The oil and gas industry is facing a potential crisis, and this crisis could hit in just a few years: a workforce shortage.
The problem is not exactly new. Its roots are generational, but the first signs of trouble only manifested relatively recently and were understandably ignored amid the latest oil price crash that led to several hundred thousand job cuts. Now, it is rearing its head.
In January this year, a survey by energy recruitment company Airswift found almost half of respondents were “either quite worried or very worried about an impending talent crisis.”
Only 30 percent of oil and gas professionals said that they were feeling ‘relaxed’ about finding talent in the industry, the survey showed. A total of 40 percent see a skills crisis already unfolding in their geographical area, while another 28 percent of respondents see the crisis hitting them within the next five years.
One of the areas already facing a shortage is Europe, and most specifically the UK. A recent article by Eddie Spence in Bloomberg looked into the reasons behind the shortage that could threaten the future of the industry. In short, these come down to worry about future job security and ethical considerations.
“People are worried that there aren’t going to be as many jobs in the future, especially geology-related jobs because of a movement away from fossil fuels,” Spence quoted an earth science graduate from the University of Oxford as saying. “With oil companies making fewer discoveries and not wanting to invest as much in exploration, they’re worried in the future it’s maybe not going to be viable,” Robert Paver also said.
This lack of a belief in a long-term job security can be blamed on the oil price crash as well, which is when the UK oil and gas industry’s problems with new talent began. Yet there is also the generational factor: millennials and digital natives are less willing to work for an industry they consider unethical.
“University petroleum courses are being asked to take petroleum out of their name, because people think petroleum is the devil,” the chair of the Petroleum Group of the UK’s Geological Society, Lucy Williams, told Bloomberg’s Spence. “I suspect some people who start on it in their education and then get turned away from it.”

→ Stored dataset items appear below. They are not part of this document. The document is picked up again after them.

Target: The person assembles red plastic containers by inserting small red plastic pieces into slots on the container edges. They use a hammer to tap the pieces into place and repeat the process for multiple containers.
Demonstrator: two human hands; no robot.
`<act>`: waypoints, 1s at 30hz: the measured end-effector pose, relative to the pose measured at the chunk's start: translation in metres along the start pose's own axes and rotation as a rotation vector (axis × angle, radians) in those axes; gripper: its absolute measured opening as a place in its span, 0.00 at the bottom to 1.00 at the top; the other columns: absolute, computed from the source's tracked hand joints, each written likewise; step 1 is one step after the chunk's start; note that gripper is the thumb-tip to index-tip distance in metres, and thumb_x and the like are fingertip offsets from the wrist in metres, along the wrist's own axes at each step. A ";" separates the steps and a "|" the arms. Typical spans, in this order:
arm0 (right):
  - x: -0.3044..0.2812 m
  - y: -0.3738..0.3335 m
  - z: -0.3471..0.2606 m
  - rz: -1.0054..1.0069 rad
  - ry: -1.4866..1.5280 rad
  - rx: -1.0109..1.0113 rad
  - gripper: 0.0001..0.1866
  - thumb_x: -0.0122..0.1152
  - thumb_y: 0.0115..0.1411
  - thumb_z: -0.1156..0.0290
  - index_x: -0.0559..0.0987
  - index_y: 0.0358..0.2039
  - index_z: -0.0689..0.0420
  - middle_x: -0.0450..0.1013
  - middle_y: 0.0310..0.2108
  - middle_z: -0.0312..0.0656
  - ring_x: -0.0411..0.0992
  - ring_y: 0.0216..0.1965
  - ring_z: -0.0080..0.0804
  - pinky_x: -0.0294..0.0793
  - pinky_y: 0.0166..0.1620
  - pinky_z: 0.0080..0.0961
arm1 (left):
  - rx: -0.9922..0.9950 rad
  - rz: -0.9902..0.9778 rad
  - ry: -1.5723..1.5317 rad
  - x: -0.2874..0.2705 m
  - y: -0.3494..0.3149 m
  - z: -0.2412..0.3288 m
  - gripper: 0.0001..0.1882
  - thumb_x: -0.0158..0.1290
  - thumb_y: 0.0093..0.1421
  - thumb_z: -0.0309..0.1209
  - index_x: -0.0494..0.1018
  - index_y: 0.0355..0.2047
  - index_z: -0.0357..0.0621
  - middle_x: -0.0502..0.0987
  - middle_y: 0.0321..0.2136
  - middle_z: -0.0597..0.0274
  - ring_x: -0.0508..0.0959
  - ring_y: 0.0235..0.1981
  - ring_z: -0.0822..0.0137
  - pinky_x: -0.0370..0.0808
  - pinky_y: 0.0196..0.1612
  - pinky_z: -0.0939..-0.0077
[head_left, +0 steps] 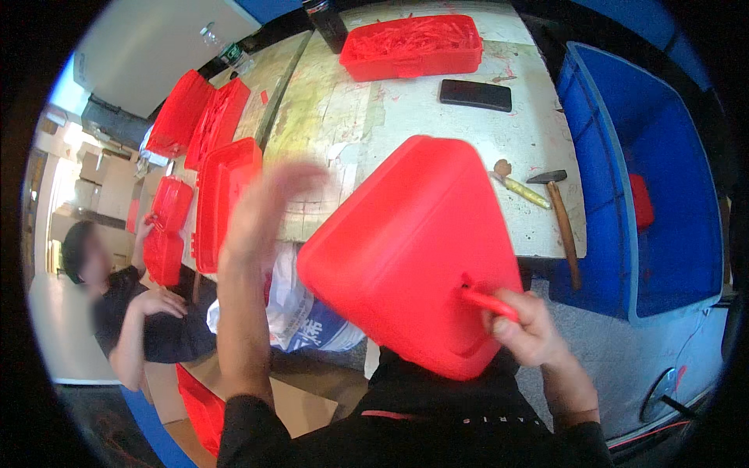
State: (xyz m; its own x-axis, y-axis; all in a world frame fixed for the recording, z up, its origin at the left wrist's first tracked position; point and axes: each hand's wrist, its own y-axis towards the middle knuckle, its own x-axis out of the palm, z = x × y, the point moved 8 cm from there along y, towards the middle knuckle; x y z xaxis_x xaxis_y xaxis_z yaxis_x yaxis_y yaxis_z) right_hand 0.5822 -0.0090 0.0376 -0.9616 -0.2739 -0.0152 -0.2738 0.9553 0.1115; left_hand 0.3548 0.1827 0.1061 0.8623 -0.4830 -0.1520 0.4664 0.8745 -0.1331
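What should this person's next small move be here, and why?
Probably to bring the left hand onto the left side of the red case to steady it. That hand looks blurred and off the case, while the right hand grips a slim red piece at the case's surface. Any support underneath is hidden.

Right hand point(529, 326): closed around a slim red bar point(493, 303) at the side of a large red case point(406, 242).
Red case: tilted, over the table's near edge.
Left hand point(290, 186): blurred, raised, left of the case.
Tabletop point(406, 125): bearing a black phone point(476, 95), a hammer point(559, 214), a yellow tool point(523, 189), a red box point(413, 64) full of red strips point(413, 37).
Right: blue bin point(633, 318) with a red piece point(641, 201) inside.
Left: co-worker point(172, 337) touching an open red container point(173, 204).
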 end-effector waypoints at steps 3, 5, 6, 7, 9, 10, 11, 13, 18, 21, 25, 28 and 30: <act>0.017 0.006 0.025 -0.076 0.029 0.169 0.16 0.55 0.68 0.60 0.74 0.33 0.62 0.68 0.23 0.39 0.68 0.24 0.26 0.68 0.30 0.26 | 0.384 -0.307 0.343 0.045 0.057 0.029 0.24 0.43 0.69 0.42 0.69 0.58 0.41 0.71 0.58 0.52 0.69 0.62 0.58 0.62 0.65 0.57; 0.025 0.008 0.032 -0.099 0.063 0.182 0.16 0.54 0.68 0.59 0.74 0.33 0.62 0.68 0.23 0.38 0.67 0.24 0.25 0.67 0.30 0.26 | 0.655 -0.804 0.481 0.113 0.049 0.016 0.19 0.54 0.62 0.35 0.74 0.51 0.41 0.75 0.51 0.52 0.73 0.56 0.58 0.65 0.61 0.67; 0.029 0.007 0.036 -0.113 0.070 0.223 0.16 0.54 0.68 0.59 0.74 0.33 0.61 0.68 0.23 0.38 0.66 0.24 0.24 0.67 0.30 0.26 | 0.618 -0.943 0.466 0.130 0.054 0.006 0.14 0.54 0.60 0.32 0.77 0.44 0.38 0.78 0.42 0.52 0.77 0.48 0.58 0.70 0.54 0.68; 0.030 0.004 0.032 -0.106 0.016 0.160 0.17 0.54 0.67 0.58 0.74 0.32 0.61 0.68 0.22 0.41 0.70 0.25 0.31 0.68 0.30 0.28 | 0.448 -0.947 0.586 0.137 0.064 -0.012 0.13 0.53 0.60 0.31 0.77 0.42 0.37 0.78 0.39 0.53 0.77 0.45 0.57 0.71 0.53 0.68; 0.043 -0.003 0.030 -0.128 -0.040 0.123 0.16 0.57 0.65 0.58 0.73 0.33 0.61 0.69 0.21 0.46 0.74 0.25 0.42 0.70 0.29 0.32 | 0.285 -0.941 0.647 0.144 0.069 -0.028 0.10 0.53 0.59 0.29 0.78 0.38 0.36 0.78 0.33 0.54 0.78 0.40 0.56 0.73 0.49 0.67; 0.048 -0.006 0.035 -0.126 -0.155 0.154 0.16 0.59 0.63 0.58 0.72 0.34 0.60 0.69 0.20 0.49 0.74 0.24 0.52 0.71 0.27 0.39 | 0.331 -0.906 0.641 0.143 0.066 -0.024 0.10 0.53 0.59 0.28 0.78 0.37 0.35 0.79 0.33 0.53 0.79 0.40 0.57 0.74 0.48 0.67; 0.053 -0.009 0.031 -0.049 -0.231 0.092 0.16 0.61 0.60 0.60 0.71 0.34 0.61 0.68 0.17 0.48 0.71 0.19 0.53 0.70 0.22 0.41 | 0.321 -0.891 0.610 0.139 0.061 -0.020 0.10 0.53 0.59 0.28 0.78 0.38 0.35 0.80 0.35 0.52 0.80 0.41 0.57 0.74 0.48 0.68; 0.065 -0.010 0.026 0.053 -0.343 -0.047 0.15 0.63 0.57 0.63 0.71 0.31 0.62 0.67 0.15 0.46 0.70 0.15 0.49 0.68 0.19 0.40 | 0.387 -0.795 0.430 0.128 0.046 -0.005 0.11 0.52 0.59 0.27 0.79 0.38 0.34 0.81 0.38 0.49 0.81 0.42 0.57 0.75 0.48 0.68; 0.065 -0.013 0.026 0.202 -0.253 -0.275 0.13 0.65 0.53 0.66 0.71 0.21 0.58 0.65 0.13 0.42 0.67 0.12 0.42 0.66 0.18 0.35 | 0.248 -0.572 0.525 0.094 0.010 -0.010 0.11 0.50 0.59 0.25 0.80 0.32 0.31 0.83 0.32 0.46 0.84 0.38 0.53 0.78 0.46 0.66; 0.051 -0.018 0.032 0.264 -0.168 -0.274 0.15 0.63 0.54 0.63 0.70 0.19 0.58 0.63 0.13 0.41 0.66 0.11 0.41 0.65 0.17 0.33 | 0.245 -0.368 0.451 0.086 -0.002 -0.013 0.11 0.50 0.58 0.28 0.79 0.27 0.32 0.80 0.26 0.45 0.81 0.31 0.51 0.76 0.40 0.64; 0.042 -0.021 0.032 0.260 -0.127 -0.214 0.16 0.62 0.55 0.62 0.71 0.20 0.59 0.62 0.12 0.40 0.66 0.11 0.41 0.65 0.17 0.32 | 0.348 -0.199 0.350 0.094 -0.010 -0.001 0.13 0.54 0.56 0.34 0.78 0.22 0.35 0.74 0.18 0.46 0.75 0.20 0.48 0.71 0.25 0.63; 0.037 -0.020 0.032 0.253 -0.146 -0.155 0.17 0.64 0.55 0.61 0.70 0.19 0.58 0.62 0.12 0.42 0.67 0.12 0.42 0.64 0.18 0.33 | 0.356 -0.193 0.422 0.105 -0.016 0.007 0.13 0.54 0.56 0.34 0.78 0.22 0.36 0.75 0.18 0.47 0.76 0.21 0.49 0.72 0.26 0.63; 0.032 -0.020 0.034 0.234 -0.175 -0.165 0.18 0.64 0.55 0.60 0.69 0.19 0.58 0.62 0.12 0.43 0.67 0.12 0.42 0.63 0.18 0.32 | 0.331 -0.175 0.500 0.100 -0.022 0.004 0.12 0.53 0.57 0.32 0.77 0.22 0.36 0.75 0.19 0.48 0.77 0.22 0.50 0.72 0.27 0.64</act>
State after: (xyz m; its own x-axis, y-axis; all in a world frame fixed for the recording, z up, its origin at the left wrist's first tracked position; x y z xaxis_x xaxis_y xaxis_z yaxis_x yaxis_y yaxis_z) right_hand 0.5568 -0.0328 0.0013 -0.9902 -0.0119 -0.1389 -0.0523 0.9553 0.2908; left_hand 0.4313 0.1151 0.0977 0.6084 -0.5122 -0.6062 0.6978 0.7091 0.1012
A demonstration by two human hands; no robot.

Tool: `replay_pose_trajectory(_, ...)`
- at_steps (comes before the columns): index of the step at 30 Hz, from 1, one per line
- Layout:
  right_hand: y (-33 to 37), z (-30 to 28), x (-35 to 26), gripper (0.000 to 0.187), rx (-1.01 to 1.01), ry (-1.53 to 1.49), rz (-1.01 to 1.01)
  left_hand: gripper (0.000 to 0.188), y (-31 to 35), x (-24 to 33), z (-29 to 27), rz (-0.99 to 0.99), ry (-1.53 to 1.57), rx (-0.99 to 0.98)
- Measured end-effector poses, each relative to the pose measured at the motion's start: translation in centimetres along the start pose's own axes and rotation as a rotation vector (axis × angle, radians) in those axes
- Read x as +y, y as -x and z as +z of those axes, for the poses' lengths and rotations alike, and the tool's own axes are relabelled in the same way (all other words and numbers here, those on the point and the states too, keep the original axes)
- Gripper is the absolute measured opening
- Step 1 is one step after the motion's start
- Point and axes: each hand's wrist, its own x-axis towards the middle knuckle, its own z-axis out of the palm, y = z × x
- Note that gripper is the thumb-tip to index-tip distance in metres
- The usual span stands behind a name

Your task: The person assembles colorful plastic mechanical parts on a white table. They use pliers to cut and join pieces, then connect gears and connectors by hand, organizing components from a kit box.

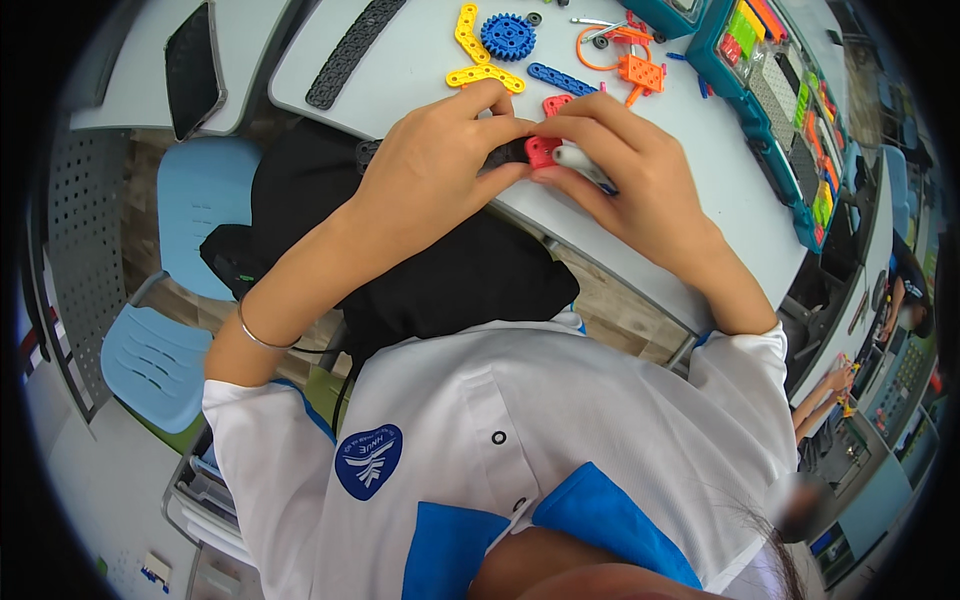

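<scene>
In front of me, over the table's near edge, both hands meet at a small red plastic building piece (541, 152). My left hand (425, 155) is closed, its thumb and forefinger pinching around the red piece and a black part (505, 153) against it. Another bit of black ridged plastic (367, 155) shows on the far side of that hand; whether the two join is hidden. My right hand (640, 165) pinches the red piece from the right. A whitish rounded part (578, 160) sits under its fingers, mostly covered. Just beyond lies another red piece (556, 103).
On the table (680, 190) lie a black ridged strip (350, 55), yellow angled beams (485, 77), a blue gear (508, 37), a blue beam (562, 78) and an orange block (640, 73). A teal parts case (735, 95) stands right. A phone (195, 70) and chairs (205, 205) are left.
</scene>
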Motion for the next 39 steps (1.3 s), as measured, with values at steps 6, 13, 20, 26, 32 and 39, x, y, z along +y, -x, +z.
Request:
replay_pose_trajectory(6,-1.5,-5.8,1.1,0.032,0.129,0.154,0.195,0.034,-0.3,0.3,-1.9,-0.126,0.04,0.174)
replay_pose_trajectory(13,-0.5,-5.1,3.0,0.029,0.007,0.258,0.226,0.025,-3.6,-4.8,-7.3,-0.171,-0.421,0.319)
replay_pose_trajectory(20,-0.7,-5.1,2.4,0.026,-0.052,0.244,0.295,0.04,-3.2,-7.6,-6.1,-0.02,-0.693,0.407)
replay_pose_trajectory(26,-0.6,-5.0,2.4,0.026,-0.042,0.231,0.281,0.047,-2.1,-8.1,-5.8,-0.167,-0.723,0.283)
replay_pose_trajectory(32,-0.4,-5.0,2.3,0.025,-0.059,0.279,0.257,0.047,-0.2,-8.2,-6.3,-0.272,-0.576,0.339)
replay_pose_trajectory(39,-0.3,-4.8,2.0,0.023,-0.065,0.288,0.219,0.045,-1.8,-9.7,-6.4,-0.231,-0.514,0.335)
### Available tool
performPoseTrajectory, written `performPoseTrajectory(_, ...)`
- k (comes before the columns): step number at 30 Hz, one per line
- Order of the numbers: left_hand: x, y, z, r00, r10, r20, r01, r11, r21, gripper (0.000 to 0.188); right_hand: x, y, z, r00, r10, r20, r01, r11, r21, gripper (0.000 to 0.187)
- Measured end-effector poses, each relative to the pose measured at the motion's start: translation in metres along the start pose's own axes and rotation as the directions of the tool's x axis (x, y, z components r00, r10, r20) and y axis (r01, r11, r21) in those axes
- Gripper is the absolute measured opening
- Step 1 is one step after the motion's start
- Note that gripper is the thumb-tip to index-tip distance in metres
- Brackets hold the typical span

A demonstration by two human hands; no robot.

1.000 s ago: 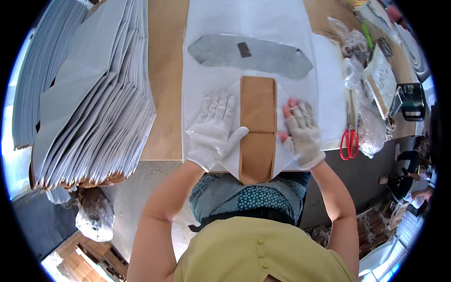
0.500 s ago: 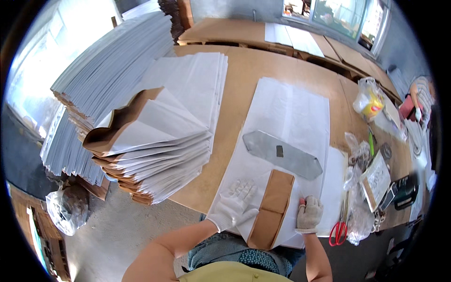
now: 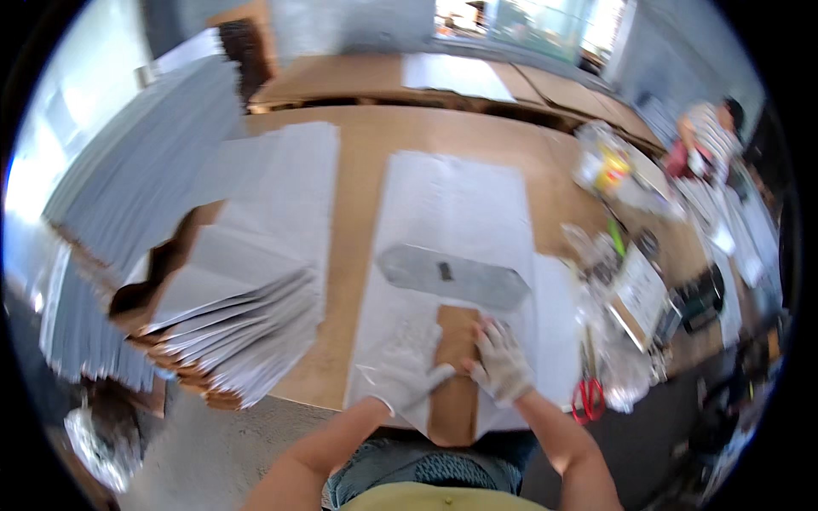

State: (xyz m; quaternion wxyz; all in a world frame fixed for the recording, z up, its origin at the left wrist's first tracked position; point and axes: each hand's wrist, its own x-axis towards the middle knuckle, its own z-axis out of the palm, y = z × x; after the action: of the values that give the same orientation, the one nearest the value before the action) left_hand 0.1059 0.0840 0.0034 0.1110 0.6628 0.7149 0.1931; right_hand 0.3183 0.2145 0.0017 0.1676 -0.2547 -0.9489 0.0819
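Note:
A white paper sack (image 3: 460, 196) lies lengthwise on the table before me, with a folded brown paper end (image 3: 454, 383) near the front edge. My gloved left hand (image 3: 405, 370) rests flat on the white paper to the left of that end, its thumb reaching onto the brown. From the right, my gloved right hand (image 3: 503, 362) lays its fingers, stretched out, on the brown paper's upper right edge. Both hands are open. Across the sack, just beyond the hands, lies a long grey plate (image 3: 486, 283) with pointed ends and a small dark patch.
Fanned white sacks (image 3: 239, 298) with brown ends lie at left, before a tall sack stack (image 3: 145, 162). On the right are red-handled scissors (image 3: 588, 399), clear plastic bags (image 3: 626, 375), a white-faced block (image 3: 639, 298) and a dark green object (image 3: 700, 298). Another person (image 3: 707, 140) sits far right.
My right hand has moved left from beside the sack's edge onto the brown end, its curled fingers now stretched out. My left hand stays beside the fold. The whole view has shifted.

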Motion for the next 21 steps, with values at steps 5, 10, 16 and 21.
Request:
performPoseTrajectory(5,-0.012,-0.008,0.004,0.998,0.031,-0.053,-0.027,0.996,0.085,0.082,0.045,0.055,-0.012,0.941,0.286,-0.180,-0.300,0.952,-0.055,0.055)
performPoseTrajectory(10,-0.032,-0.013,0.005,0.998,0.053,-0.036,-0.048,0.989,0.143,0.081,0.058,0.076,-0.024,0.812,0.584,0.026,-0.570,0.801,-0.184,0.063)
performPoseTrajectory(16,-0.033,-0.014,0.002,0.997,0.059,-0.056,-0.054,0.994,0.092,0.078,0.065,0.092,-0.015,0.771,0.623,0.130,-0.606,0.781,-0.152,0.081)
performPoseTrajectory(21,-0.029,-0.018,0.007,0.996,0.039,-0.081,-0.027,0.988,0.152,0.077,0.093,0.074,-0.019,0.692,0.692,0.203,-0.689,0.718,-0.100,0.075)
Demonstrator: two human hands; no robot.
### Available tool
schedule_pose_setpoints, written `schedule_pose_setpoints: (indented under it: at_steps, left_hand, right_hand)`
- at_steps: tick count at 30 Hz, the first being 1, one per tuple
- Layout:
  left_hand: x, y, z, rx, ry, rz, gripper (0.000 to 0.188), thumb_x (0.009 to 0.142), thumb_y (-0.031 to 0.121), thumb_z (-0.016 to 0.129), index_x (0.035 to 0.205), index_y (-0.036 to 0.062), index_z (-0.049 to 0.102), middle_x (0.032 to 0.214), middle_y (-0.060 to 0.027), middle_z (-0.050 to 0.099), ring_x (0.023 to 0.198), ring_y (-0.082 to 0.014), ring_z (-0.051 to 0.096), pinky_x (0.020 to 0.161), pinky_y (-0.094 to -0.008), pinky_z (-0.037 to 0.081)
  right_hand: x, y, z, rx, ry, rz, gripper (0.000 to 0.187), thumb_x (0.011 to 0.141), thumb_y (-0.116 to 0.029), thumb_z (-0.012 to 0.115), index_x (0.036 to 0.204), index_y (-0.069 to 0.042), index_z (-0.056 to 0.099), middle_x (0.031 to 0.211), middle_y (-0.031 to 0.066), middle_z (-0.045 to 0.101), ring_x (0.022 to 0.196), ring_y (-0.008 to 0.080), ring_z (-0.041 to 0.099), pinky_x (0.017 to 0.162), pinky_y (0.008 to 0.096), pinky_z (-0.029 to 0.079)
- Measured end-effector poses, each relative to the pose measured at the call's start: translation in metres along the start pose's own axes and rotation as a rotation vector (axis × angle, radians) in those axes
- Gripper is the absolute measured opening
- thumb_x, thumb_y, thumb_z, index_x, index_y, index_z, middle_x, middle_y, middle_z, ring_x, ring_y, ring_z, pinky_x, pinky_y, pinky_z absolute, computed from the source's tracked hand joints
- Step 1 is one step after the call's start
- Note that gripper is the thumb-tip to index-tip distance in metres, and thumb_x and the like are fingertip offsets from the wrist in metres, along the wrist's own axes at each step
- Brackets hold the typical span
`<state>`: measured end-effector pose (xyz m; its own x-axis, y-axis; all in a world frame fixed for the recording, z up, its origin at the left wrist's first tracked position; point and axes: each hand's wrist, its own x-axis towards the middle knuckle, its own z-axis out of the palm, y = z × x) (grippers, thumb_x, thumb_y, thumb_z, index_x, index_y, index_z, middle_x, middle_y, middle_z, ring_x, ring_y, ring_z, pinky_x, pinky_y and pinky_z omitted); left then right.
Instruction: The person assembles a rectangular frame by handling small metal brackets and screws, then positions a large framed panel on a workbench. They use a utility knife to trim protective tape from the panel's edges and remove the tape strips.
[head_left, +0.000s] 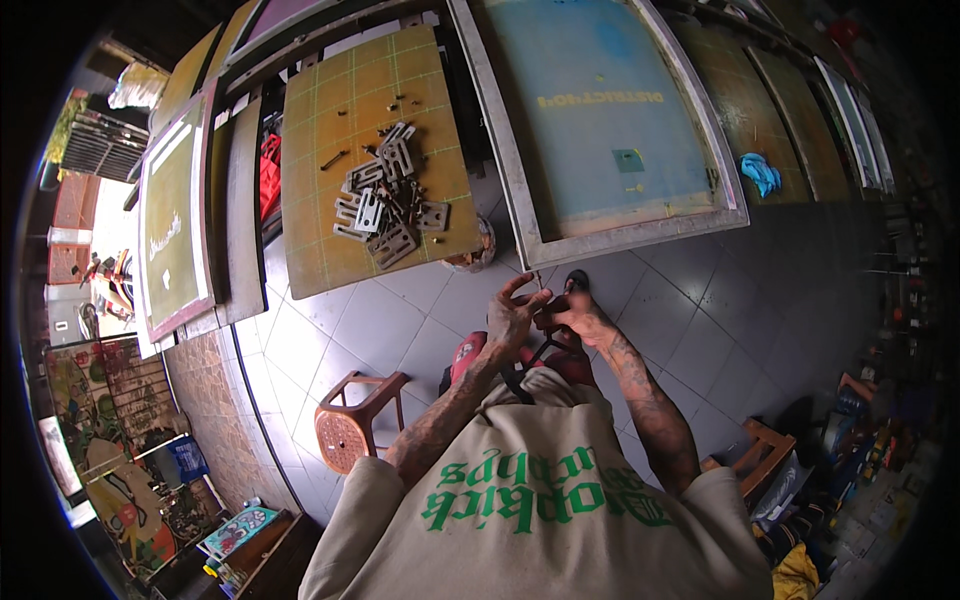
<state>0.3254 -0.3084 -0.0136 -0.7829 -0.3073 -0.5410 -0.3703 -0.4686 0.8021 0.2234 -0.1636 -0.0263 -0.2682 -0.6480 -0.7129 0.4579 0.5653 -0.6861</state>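
My left hand and my right hand are close together in front of my waist, just below the near corner of a metal-framed printing screen. The fingers of my left hand are bent and pinched around something small and thin that I cannot make out. My right hand is also closed, its fingertips meeting the left hand's; what it grips is hidden. A dark, thin item shows below the fingers, its kind unclear. To the left, slotted metal brackets lie heaped with bolts on a yellowish board.
A brown plastic stool stands on the tiled floor at my left. On the right, a blue cloth lies on another board. A second framed screen is at the far left. Behind my right arm stands a wooden piece.
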Motion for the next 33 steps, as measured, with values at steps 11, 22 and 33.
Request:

This could certainly have grave implications for an industry that would need to add 25,000 new workers over the next six years, according to energy training and standardization non-profit OPITO. The good news is that 4,500 of these jobs will not be in traditional roles: they would be jobs in data science, automation, and new materials, all areas that don’t feature the p-word.
Focusing on the technological aspects of the oil and gas industry is one approach the industry can utilize to attract new talent, the Airswift survey suggested. Another, according to a 2017 report by EY, is finding new ways to advertise jobs to new target audiences, including by borrowing successful practices from other industries such as pharmaceuticals.
A focus on the technological aspects of the industry is what the Baker Institute’s Kenneth B Medlock III also believes to be the right path, as detailed in an article for Forbes. Younger generations are more tech savvy than older ones, he said, and technology is a much larger part of their lives than it used to be for their parents. Oil and gas companies could do worse than focus on the applications of various technologies in their business to attract young employees and secure the next generation of energy industry workforce.